Twice they were hit by strikes. Roughly half the I Spy crew was recruited locally overseas. The Italian contingent struck in sympathy with an industry-wide strike of Italian motion-picture workers. American production manager Leon Chooluck had to double as a grip, and everybody else took a try at wardrobe, hairdressing, makeup and props. Old stuff for the I Spy guys.
The national image was at issue in Italy. When the company arrived at a Rome housing development to shoot a scene on the handsome spiral staircase there, an ad hoc committee of irate tenants demanded to read the script, which depicted an Italian housewife chasing her husband around brandishing a corset. They didn't relish having American TV audiences laughing at them. The location had to be changed. It cost them half a day.
The I Spyers weren't always too hip in matters of Japanese protocol. Formalities like "We respectfully request permission to park our miserable truck in front of your enchanting structure" baffled them. Once, having engaged dancers for a scene, the gaffer hit the light switch and nothing happened. Seems he had unwittingly offended the extremely polite janitor's helper. The helper padlocked the switch.
Then there's the dialog that had to be dubbed in, back in Hollywood, because the Chinese can't pronounce the word "iceberg"; for inscrutable Oriental reasons it always comes out "raspberry." Co-producer David Friedkin was directing a scene on the Hong Kong ferry in which Culp was to walk into the wheelhouse and playfully yank the whistle cord several times. The Chinese actor playing the captain was supposed to say: "Oh, that's very funny. You've just signaled: 'Four icebergs in Hong Kong Harbor.'" On the 10th take he was still saying: "Ho, that berry funny. You sinna for raspberry in Hong Kong Harbor." On the 11th take they gave up.
Actresses have a way of acting actressy, be it Hollywood or Florence, Italy. The company had three minutes to evacuate their chartered railroad car in Florence before an express train was due on the same track. Everybody, from director Bob Butler on down, was frantically shoving luggage and equipment out windows and doors. Where was guest-star Joey Heatherton, who had 15 pieces of luggage, a guitar and a portable record player which even at that moment was still playing? In the ladies' room with the door locked. They just barely got her out in time.

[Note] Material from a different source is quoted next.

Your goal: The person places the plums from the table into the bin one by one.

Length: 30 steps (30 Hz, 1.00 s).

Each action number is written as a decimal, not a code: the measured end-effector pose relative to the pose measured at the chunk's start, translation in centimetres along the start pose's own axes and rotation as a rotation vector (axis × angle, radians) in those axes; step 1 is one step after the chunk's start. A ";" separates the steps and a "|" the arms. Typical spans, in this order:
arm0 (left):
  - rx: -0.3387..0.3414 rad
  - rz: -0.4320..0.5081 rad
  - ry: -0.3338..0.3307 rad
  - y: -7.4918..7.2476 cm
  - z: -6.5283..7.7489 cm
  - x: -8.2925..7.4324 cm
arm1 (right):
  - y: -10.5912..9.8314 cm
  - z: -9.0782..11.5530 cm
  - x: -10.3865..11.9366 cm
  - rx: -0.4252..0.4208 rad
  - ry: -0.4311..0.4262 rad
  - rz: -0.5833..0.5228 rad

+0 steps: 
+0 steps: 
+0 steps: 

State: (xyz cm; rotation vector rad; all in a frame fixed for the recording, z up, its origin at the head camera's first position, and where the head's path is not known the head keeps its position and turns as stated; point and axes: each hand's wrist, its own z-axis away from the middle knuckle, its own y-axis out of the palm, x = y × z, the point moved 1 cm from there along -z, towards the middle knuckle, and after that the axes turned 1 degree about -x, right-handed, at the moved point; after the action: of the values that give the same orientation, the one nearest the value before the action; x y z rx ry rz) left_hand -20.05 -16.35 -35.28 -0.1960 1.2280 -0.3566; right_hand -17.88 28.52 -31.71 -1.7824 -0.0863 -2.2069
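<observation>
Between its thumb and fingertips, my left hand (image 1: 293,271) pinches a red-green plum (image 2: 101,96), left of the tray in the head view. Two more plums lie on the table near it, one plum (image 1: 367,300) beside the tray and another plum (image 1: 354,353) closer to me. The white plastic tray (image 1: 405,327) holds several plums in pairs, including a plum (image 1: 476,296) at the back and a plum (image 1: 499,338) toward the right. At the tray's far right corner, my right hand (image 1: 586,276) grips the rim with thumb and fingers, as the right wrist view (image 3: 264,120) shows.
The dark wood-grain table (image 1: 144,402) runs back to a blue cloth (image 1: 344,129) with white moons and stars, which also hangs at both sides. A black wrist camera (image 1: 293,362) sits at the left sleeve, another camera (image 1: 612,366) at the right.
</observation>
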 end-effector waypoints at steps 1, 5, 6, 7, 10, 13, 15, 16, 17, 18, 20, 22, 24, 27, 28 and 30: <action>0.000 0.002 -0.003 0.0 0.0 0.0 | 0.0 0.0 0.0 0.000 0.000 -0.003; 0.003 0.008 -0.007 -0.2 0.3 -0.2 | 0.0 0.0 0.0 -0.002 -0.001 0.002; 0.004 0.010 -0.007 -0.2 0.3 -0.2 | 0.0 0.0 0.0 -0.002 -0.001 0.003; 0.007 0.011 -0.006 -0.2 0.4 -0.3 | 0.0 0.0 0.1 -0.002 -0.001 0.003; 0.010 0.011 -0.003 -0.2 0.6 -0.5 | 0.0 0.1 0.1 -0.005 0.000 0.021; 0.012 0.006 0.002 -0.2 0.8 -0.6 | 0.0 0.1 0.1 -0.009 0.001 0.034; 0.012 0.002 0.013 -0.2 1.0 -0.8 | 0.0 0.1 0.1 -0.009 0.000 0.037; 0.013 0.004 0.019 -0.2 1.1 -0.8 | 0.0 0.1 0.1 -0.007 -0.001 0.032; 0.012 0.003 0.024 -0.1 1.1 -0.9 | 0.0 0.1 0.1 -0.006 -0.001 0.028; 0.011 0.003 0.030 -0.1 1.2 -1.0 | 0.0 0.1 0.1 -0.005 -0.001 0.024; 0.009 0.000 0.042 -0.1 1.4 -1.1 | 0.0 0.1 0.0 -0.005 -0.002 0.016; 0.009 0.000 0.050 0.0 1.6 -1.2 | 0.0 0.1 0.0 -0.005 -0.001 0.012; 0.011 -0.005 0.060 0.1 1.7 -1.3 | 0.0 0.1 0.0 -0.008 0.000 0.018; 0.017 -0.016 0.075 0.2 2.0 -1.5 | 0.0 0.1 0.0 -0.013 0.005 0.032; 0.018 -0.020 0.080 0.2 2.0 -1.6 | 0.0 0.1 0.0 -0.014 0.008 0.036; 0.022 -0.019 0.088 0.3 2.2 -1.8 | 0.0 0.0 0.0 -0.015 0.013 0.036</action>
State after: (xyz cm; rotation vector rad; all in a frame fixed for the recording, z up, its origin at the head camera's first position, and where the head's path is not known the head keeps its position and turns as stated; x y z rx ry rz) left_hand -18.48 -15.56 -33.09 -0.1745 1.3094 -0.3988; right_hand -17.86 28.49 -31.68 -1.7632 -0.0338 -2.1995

Guest star Leslie Uggams' clothes were far too chic for her role as a pastry cook on location in the Italian town of Frascati. The wardrobe man took to the streets, looking for a woman the same size as the actress. He bought the clothes right off the lady's back.
In Venice a singing gondolier was hired well in advance of the day of shooting, but when his scene came up he was too embarrassed to sing. The other gondoliers had started calling him "Beeng Crosby."
Don't talk to co-star Bill Cosby about Chinese superstition. In Hong Kong the script called for him to be shot down, suddenly revive and shoot the pursuing "heavy" dead. Unhappily Cosby had to fall with his face next to a big pig sty. Which made him doubly anxious to do the scene in one take. But the Chinese heavy wouldn't die a convincing death. On the first take he died with one leg sticking up in the air; on the second he kept whirling around and wouldn't fall dead; on the third he "died" in a sitting position. It took five takes for them to realize he thought cameras capture the soul. He was not about to simulate real death for fear it would come true.
Beset with the labyrinthine vicissitudes of international misadventure, the I Spy guys sailed through it all. And never more ingeniously than during the perplexing pickle they found themselves in when their Japanese crew rebelled against the 14-hour shooting days. Executive producer Sheldon Leonard offered more money -- no dice. Free living quarters -- no dice. Every other day off -- no dice. What finally put down the mutiny was his inspired offer of free baths with masseuses at the end of each day's work.